Derrière cette manipulation tortueuse se cache un but simple et unique, bien évidemment, à savoir le gain maximum avec, ici, l’optimisation illégale de la rémunération publicitaire au clic, puisque sans passer par de vrais utilisateurs ; en ligne de mire, une société Coréenne – Kiniwini mais enregistrée en tant qu’Enistudio corp. sous le Google Play –  qui développe essentiellement des applications mobiles pour Android et iOS… Une ambiguïté à laquelle s’ajoutait des commentaires douteux ou frauduleux en sur-notant les applications et en donnant des commentaires à l’opposé de la réalité, trompant encore plus la vigilance de l’utilisateur s’il les lisait. Au final et selon les faits exposés par Check Point, il serait question, pour l’heure, de 41 applications en lien direct avec la société incriminée, ce qui représenterait entre 4,5 M et 18,5 M de téléchargement.
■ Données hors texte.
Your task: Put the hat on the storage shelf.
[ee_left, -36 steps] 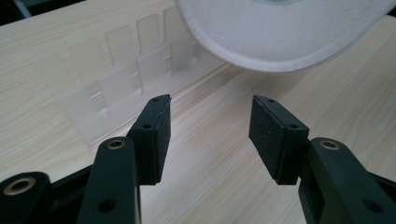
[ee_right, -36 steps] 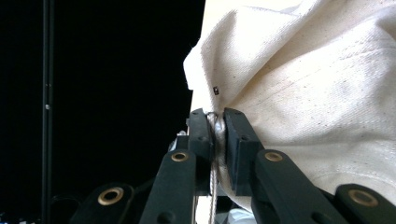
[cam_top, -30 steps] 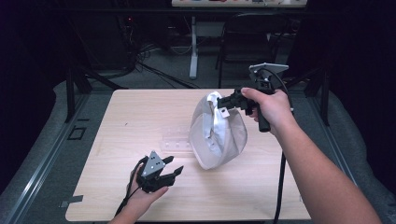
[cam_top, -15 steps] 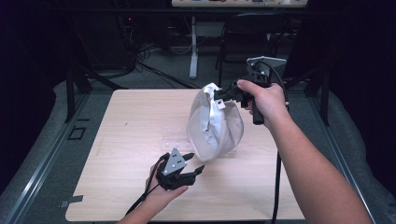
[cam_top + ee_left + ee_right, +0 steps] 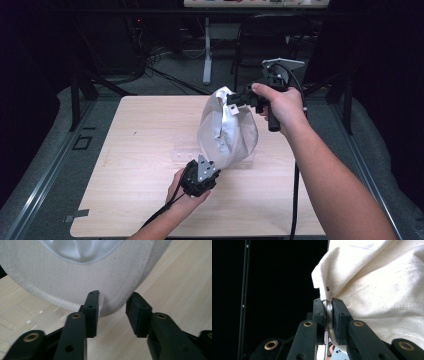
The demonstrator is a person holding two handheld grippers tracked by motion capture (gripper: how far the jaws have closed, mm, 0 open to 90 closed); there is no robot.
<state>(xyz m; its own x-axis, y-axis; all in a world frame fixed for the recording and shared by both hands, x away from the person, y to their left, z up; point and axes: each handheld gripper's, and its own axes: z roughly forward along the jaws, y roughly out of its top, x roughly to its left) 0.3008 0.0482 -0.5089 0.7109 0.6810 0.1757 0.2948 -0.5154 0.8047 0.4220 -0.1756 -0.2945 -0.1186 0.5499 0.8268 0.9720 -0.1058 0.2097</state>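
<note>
A white cloth bag (image 5: 227,132) hangs above the wooden table (image 5: 140,150), held up by its top edge. My right gripper (image 5: 235,100) is shut on that edge; in the right gripper view its jaws pinch the bag's (image 5: 382,290) fabric and zipper. My left gripper (image 5: 212,175) sits low at the bag's bottom corner. In the left gripper view it (image 5: 112,308) stands open, and the bag's (image 5: 82,272) lower edge hangs down between its fingertips (image 5: 92,307). The bag's shiny lining shows at the top of that view.
A clear plastic sheet (image 5: 186,150) lies flat on the table under the bag. Dark floor, cables and a stand (image 5: 206,55) lie beyond the table's far edge. A cable (image 5: 296,195) trails down from my right gripper along the forearm.
My left gripper has moved right and forward to the bag's bottom corner. My right gripper has lifted the bag slightly higher.
</note>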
Dans la foulée, d’autres applications usitant l’adware ont été décelé par le groupe sécuritaire sans pouvoir, pour l’instant, permettre d’établir un lien direct avec Kiniwini ; on en dénombrerait 9 pour des téléchargements compris entre 4,21 M et 18,06 M depuis le store de Google d’où les applications, après notification de Check Point au géant, ont été rapidement retirés.

 

Si l’adware Judy possède un niveau de dangerosité limité, il n’apparait pas moins pernicieux dans son modus operandi qui pourrait, dans le pire des cas, cacher d’autres applications basées sur un processus similaire voire identique en notant que certaines applications mobiles ont été mises en ligne / à jour sur le Google Play Store depuis 2016 (celles en lien indirecte avec la société qui, elle, possède des dates plus récentes puisque de cette année, 2017) alors-même qu’en >Février 2012<, lors du lancement de son système de vérification des applications « Bouncer », le géant Californien se targuait d’avoir constaté une diminution des programmes téléchargés et potentiellement malveillants de l’ordre de 40 %… A veiller !

 

Source : Blog CheckPoint.com – billet du 25 Mai 2017 – Adware Judy sur Google Play.